● **WORK ORDER**: Each entry shown below is to be reproduced exactly.

Records excerpted from a collection
━━━━━━
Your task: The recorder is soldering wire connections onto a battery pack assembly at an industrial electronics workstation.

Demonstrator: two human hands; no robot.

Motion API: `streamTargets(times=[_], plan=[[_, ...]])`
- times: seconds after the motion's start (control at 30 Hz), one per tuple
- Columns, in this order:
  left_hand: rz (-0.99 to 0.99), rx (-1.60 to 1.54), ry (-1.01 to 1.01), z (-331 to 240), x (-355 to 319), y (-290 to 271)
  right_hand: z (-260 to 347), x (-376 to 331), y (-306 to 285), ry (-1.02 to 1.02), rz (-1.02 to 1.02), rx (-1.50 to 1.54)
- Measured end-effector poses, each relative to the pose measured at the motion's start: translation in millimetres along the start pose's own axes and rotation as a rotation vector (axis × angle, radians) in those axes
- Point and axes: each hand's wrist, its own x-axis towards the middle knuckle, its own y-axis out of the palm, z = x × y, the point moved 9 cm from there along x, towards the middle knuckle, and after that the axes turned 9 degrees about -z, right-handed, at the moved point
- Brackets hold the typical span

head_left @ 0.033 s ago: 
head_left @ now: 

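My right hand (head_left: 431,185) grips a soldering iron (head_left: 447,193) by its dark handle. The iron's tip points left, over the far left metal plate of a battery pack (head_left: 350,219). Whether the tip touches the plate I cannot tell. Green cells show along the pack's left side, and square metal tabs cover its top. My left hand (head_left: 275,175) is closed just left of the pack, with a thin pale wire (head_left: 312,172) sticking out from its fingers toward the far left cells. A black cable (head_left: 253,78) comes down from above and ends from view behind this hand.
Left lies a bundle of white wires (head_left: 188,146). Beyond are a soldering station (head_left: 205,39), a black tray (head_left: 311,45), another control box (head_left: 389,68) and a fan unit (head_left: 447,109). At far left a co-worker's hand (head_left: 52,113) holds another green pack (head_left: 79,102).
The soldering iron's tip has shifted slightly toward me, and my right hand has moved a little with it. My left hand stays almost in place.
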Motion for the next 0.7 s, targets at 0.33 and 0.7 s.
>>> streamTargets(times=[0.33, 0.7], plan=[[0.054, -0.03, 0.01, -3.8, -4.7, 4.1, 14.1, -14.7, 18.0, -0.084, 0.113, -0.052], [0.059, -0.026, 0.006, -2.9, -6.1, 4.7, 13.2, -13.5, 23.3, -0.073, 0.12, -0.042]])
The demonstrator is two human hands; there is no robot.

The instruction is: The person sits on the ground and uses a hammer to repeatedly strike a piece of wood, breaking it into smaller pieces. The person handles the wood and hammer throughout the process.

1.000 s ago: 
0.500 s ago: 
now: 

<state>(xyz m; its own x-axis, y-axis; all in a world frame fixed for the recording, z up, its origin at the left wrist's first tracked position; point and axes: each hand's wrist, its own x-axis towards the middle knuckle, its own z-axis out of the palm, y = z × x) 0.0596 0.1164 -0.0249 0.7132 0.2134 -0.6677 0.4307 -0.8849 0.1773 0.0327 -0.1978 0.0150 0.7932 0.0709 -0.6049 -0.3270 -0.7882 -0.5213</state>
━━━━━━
● **REPLY TO THE TASK**:
Your task: The recorder is soldering wire connections onto a battery pack assembly at an industrial electronics workstation.

Demonstrator: two human hands; no robot.

Motion API: `streamTargets(times=[_], plan=[[_, ...]])`
- times: seconds after the motion's start (control at 30 Hz), one per tuple
- Columns, in this order:
  left_hand: rz (-0.99 to 0.99), rx (-1.60 to 1.54), ry (-1.01 to 1.01), z (-331 to 240), x (-355 to 319), y (-290 to 271)
  right_hand: z (-260 to 347), x (-376 to 331), y (-306 to 285), ry (-1.02 to 1.02), rz (-1.02 to 1.02), rx (-1.50 to 1.54)
- Measured end-effector poses, each relative to the pose measured at the motion's start: translation in millimetres along the start pose's own axes and rotation as a rotation vector (axis × angle, radians) in those axes
- Point and axes: each hand's wrist, its own x-axis towards the middle knuckle, its own y-axis out of the palm, z = x × y, the point moved 9 cm from there along x, towards the middle knuckle, and after that the axes turned 9 degrees about -z, right-handed, at the moved point
- Brackets hold the typical span

head_left @ 0.033 s ago: 
head_left @ now: 

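My right hand (head_left: 431,185) grips a soldering iron (head_left: 447,193) by its dark handle. The iron's tip points left, over the far left metal plate of a battery pack (head_left: 350,219). Whether the tip touches the plate I cannot tell. Green cells show along the pack's left side, and square metal tabs cover its top. My left hand (head_left: 275,175) is closed just left of the pack, with a thin pale wire (head_left: 312,172) sticking out from its fingers toward the far left cells. A black cable (head_left: 253,78) comes down from above and ends from view behind this hand.
Left lies a bundle of white wires (head_left: 188,146). Beyond are a soldering station (head_left: 205,39), a black tray (head_left: 311,45), another control box (head_left: 389,68) and a fan unit (head_left: 447,109). At far left a co-worker's hand (head_left: 52,113) holds another green pack (head_left: 79,102).
The soldering iron's tip has shifted slightly toward me, and my right hand has moved a little with it. My left hand stays almost in place.
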Motion for the next 0.7 s, targets at 0.33 and 0.7 s.
>>> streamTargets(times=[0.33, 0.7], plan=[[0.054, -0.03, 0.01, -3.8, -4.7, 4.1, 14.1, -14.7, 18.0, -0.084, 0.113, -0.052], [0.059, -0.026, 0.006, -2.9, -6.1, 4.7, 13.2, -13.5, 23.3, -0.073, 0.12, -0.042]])
The demonstrator is two human hands; there is no robot.

The instruction is: The person sits on the ground and uses a hammer to repeatedly strike a piece of wood, breaking it into smaller pieces. The person handles the wood and hammer throughout the process.

1.000 s ago: 
0.500 s ago: 
now: 

<state>(xyz m; its own x-axis, y-axis; all in a world frame fixed for the recording, z up, its origin at the left wrist's first tracked position; point and axes: each hand's wrist, its own x-axis towards the middle knuckle, its own z-axis out of the palm, y = z × x) 0.0596 0.1164 -0.0249 0.7132 0.2134 -0.6677 0.4307 -0.8849 0.1773 0.0327 -0.1978 0.0150 0.7932 0.0709 -0.6049 -0.3270 -0.7882 -0.5213</state>

This answer is complete.